Task item:
Could you output the complete listing given below exactly?
"""
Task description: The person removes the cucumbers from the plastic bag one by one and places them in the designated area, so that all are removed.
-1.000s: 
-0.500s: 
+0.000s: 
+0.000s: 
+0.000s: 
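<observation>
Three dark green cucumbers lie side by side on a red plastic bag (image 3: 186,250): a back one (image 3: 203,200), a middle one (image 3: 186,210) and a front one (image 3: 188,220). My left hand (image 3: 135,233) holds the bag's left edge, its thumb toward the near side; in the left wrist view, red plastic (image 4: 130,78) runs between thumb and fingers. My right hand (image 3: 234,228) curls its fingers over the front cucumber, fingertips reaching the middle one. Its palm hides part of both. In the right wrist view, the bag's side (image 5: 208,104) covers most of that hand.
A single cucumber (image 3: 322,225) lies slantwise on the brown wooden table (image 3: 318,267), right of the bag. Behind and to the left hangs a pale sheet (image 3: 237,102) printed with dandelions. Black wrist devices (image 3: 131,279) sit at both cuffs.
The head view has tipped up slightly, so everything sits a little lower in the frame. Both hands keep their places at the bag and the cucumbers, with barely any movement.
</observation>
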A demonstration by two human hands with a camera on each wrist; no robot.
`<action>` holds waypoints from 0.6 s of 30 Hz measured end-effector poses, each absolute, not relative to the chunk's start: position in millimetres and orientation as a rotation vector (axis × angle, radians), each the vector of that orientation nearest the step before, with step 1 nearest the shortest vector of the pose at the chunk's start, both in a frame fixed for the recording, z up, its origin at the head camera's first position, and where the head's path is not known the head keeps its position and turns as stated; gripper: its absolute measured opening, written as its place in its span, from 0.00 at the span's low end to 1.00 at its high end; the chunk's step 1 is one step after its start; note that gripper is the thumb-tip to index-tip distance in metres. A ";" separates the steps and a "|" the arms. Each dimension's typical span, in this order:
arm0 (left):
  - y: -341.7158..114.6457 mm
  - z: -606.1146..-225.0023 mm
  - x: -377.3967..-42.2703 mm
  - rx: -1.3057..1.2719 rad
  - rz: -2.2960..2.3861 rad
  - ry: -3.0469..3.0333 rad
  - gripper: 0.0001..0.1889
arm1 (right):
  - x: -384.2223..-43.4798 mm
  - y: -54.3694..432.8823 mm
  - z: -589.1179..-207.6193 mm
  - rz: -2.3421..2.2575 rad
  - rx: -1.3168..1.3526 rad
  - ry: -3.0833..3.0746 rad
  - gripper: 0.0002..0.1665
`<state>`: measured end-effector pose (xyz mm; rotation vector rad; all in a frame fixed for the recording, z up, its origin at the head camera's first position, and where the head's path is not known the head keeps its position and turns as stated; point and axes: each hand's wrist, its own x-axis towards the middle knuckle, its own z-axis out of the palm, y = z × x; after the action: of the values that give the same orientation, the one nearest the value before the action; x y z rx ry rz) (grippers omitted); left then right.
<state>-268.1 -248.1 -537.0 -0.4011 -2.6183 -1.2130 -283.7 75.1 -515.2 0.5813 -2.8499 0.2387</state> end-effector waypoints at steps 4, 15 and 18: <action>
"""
Solution for this problem:
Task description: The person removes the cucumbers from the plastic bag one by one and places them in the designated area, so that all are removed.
-1.000s: 
-0.500s: 
+0.000s: 
+0.000s: 
+0.000s: 
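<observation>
Three dark green cucumbers lie side by side on a red plastic bag (image 3: 186,250): a back one (image 3: 203,200), a middle one (image 3: 186,210) and a front one (image 3: 188,220). My left hand (image 3: 135,233) holds the bag's left edge, its thumb toward the near side; in the left wrist view, red plastic (image 4: 130,78) runs between thumb and fingers. My right hand (image 3: 234,228) curls its fingers over the front cucumber, fingertips reaching the middle one. Its palm hides part of both. In the right wrist view, the bag's side (image 5: 208,104) covers most of that hand.
A single cucumber (image 3: 322,225) lies slantwise on the brown wooden table (image 3: 318,267), right of the bag. Behind and to the left hangs a pale sheet (image 3: 237,102) printed with dandelions. Black wrist devices (image 3: 131,279) sit at both cuffs.
The head view has tipped up slightly, so everything sits a little lower in the frame. Both hands keep their places at the bag and the cucumbers, with barely any movement.
</observation>
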A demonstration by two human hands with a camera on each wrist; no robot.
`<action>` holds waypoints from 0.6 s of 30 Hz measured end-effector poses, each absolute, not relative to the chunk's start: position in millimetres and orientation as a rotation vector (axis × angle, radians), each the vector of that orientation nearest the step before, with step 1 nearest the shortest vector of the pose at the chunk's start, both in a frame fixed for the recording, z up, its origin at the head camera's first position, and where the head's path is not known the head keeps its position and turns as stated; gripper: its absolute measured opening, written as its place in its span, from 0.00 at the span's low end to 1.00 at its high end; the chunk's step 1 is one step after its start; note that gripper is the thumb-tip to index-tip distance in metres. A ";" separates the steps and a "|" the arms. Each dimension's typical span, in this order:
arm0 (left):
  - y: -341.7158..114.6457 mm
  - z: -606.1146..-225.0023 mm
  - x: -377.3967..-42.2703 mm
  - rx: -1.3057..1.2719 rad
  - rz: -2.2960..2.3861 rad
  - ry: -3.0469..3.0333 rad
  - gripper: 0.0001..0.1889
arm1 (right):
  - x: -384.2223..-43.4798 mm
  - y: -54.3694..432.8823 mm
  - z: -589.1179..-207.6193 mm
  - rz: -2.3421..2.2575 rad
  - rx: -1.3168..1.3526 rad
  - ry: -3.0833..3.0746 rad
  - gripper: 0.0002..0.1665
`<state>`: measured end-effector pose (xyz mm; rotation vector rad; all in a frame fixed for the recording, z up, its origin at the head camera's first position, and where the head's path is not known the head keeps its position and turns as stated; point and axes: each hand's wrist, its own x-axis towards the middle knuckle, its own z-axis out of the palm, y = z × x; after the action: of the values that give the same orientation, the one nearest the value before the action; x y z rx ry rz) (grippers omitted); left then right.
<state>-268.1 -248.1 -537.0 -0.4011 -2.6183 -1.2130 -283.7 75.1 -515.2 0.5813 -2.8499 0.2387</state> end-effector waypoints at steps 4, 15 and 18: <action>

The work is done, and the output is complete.